宇木をものすごい力で殴った猿は、猿と呼ぶにふさわしくない姿になっていた。
猿と呼ぶにふさわしくない姿というのも、チーターとゴリラの中間のような形で四つん這いに、
手元には爪が鋭く光っていて、
そして、全身が黒く染まっていた。
「いったぁ…」
宇木が頭を抱えながら立ち上がった。
ギ、ギ、ギイィイィィイィィィィイィイィーーーーーーーーーーーー!!!!
地響きがするほどの吠えだった。
野田は思わず耳をふさぐ。
宇木は、よろめいて屋上の縁に足をつまづき。
「あ」宇木が落下した。
「宇木先輩!」大川が必死に叫ぶ。
あの人なら骨折くらいですむかもしれないが…
「やばい…どうする…」野田がつぶやく。
大川は深呼吸をしている。
「…よし」
大川が化け物に銃を向けた。
「大川!やばいって!!」
「野田も銃を向けてくれ!2対1なら…それか…」
大川が化け物から目をそらさずに言う。
「…それか、今すぐ逃げてくれ」
野田は早急に逃げ出したかったが……
猿に狙いを定めた。
「3つ数えて一気に撃つぞ!」
「………」野田には、返事の余裕もない。
化け物がゆらりと動き始める。
「いち」
野田が瞬きをする。
「にの」
目を開けると猿の姿が消えていた。
ドンっ
鈍い音と共に足元に振動を感じる。
背後に気配。
なんかデジャヴ。
「さんっ!!」
振り返ると、目の前に化け物が。
すかさず連射する。

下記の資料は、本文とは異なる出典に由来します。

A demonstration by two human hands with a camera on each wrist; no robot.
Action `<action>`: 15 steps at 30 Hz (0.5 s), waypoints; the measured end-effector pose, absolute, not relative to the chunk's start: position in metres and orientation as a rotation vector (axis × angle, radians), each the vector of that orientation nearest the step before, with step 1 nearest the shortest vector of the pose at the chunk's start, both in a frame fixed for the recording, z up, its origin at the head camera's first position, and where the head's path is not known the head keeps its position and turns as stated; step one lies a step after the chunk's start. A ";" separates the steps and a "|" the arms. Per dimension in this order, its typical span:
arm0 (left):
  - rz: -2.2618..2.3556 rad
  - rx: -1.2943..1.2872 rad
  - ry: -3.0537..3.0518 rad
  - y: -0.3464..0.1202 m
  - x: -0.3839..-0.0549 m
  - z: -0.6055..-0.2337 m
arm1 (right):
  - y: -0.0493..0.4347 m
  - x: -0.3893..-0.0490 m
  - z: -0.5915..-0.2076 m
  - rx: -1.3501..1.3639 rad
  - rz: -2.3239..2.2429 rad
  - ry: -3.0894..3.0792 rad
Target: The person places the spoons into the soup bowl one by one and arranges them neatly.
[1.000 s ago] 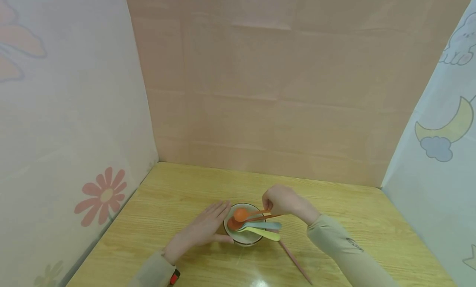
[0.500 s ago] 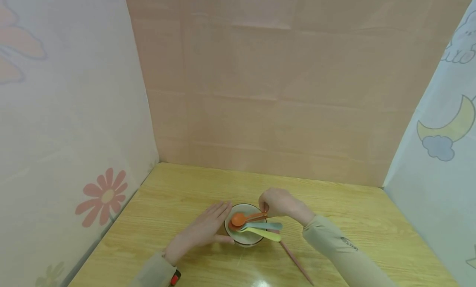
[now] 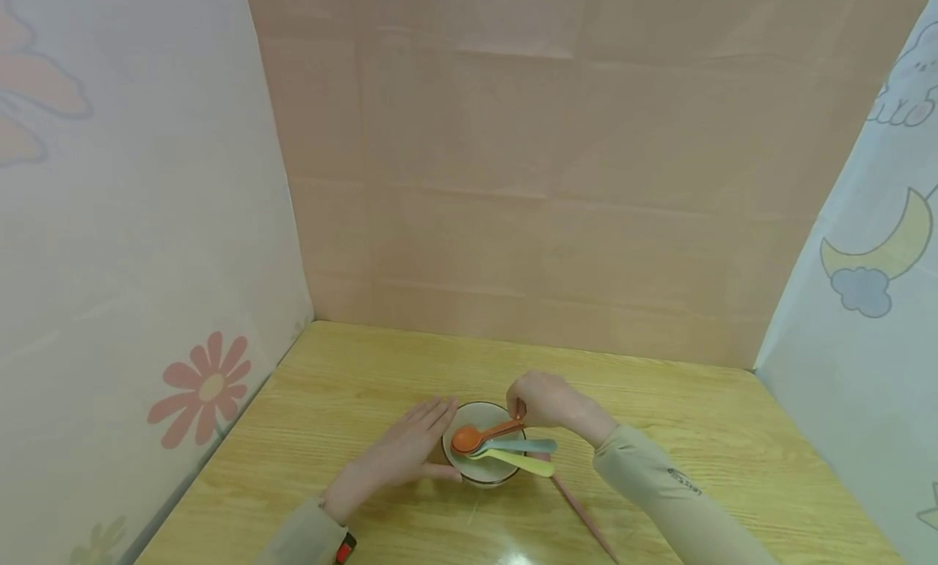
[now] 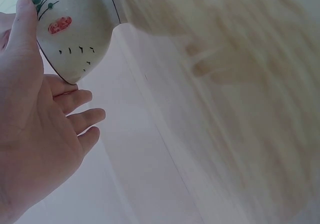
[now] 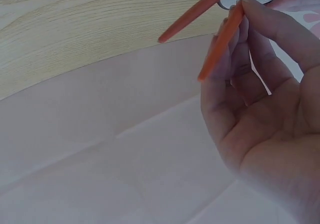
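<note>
A round bowl (image 3: 479,469) with a dark rim stands on the table in the head view; its painted outside (image 4: 82,31) shows in the left wrist view. My left hand (image 3: 403,447) holds its left side between thumb and fingers. With thumb and fingertips, my right hand (image 3: 553,398) pinches the handle of an orange spoon (image 3: 465,439), whose head is inside the bowl. A second orange-red handle (image 5: 197,15) lies beside the pinched one in the right wrist view. A light blue spoon (image 3: 531,445) and a yellow spoon (image 3: 529,463) rest in the bowl, handles over its right rim.
A thin pinkish stick (image 3: 582,516) lies on the wooden table (image 3: 344,370), running from the bowl toward the front right. A plain beige sheet (image 3: 513,182) stands behind the table, with patterned white sheets on both sides.
My right hand has moved slightly left and down, lowering the orange spoon into the bowl over the other orange-red one. My left hand stays in place on the bowl.
</note>
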State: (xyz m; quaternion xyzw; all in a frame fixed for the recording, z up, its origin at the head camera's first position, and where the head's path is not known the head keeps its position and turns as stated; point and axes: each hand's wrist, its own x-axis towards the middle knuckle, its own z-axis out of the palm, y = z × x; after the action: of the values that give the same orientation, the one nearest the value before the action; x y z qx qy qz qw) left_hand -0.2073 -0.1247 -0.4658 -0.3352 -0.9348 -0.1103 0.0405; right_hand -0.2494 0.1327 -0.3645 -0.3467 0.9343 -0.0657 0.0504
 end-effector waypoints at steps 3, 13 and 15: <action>-0.329 -1.029 -2.860 -0.125 -0.207 -0.466 | 0.132 -0.249 -0.366 -1.037 -0.201 2.846; -0.317 -1.014 -2.863 -0.124 -0.206 -0.464 | 0.132 -0.248 -0.365 -1.019 -0.215 2.838; -0.310 -1.015 -2.861 -0.124 -0.206 -0.465 | 0.133 -0.248 -0.364 -1.008 -0.223 2.837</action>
State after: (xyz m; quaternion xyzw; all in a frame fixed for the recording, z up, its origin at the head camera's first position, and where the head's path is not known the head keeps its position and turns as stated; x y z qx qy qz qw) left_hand -0.2055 -0.1240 -0.4647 -0.3322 -0.9367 -0.1015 0.0451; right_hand -0.2477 0.1328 -0.3645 -0.3333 0.9379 -0.0736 0.0611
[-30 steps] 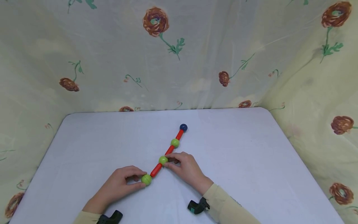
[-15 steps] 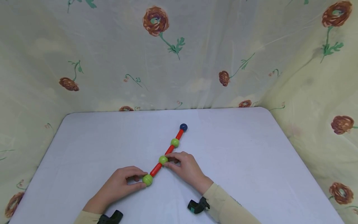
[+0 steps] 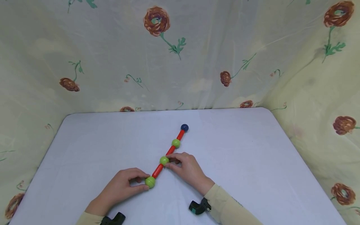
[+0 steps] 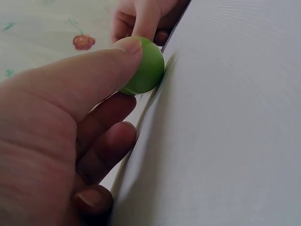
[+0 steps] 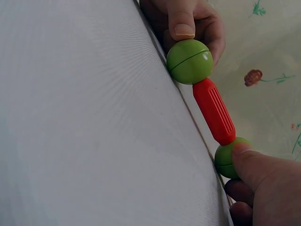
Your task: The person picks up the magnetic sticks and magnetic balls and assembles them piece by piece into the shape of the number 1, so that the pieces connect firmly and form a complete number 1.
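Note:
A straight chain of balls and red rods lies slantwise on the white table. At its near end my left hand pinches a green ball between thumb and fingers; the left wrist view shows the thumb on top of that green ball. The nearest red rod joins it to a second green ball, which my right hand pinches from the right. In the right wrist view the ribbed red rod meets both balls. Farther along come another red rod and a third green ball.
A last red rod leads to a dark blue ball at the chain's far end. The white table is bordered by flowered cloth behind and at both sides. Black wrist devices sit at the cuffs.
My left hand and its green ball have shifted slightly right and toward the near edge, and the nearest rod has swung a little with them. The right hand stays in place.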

少しだけ黒い血飛沫をあげて猿の腹部の皮膚と肉がはじけ飛ぶ。
「効いてる!」野田が思わず声をあげる。
化け物が大川を爪で切りつけようとする。
それを間一髪でかわす大川。
大川の前髪と頬が少し切られ、赤い血が垂れる。
すかさず大川は猿の額に銃を突きつけ、ゼロ距離で引き金を引く。
バシュッ
後に大きくよろめきまた叫び声をあげる。
(すげぇ…倒せる!)野田がそう思った。
が、次の瞬間大川の銃がバシッと音を立てて空中に弾き飛ばされた。
「…うわ…」大川の顔が真っ青になる。
化け物が大川の頭をがしっと掴んだ。
聞こえるのは夜風の音だけだ。
「死ぬのが恐ろしいか?」
「大丈夫…大丈夫だ…」
「殺すつもりがなかったが、仕方ない」
「ハァ…ハァ…」
大川がニヤっと笑う。
「それほど恐ろしいか」
「………」
「赦せ」
「…こっちのセリフ」
バシュッ
野田の発弾した弾が化物の頭に命中した。
「ハァ…ハァ…ううっ」野田の指は震え、目は潤んでいた。
化け物が頭をおさえてよろめいたが、すぐに野田の方向に飛び出した。
野田が動けるはずもなく。
静かに目を閉じた。
暗く冷たい夜の屋上に赤い血が流れる。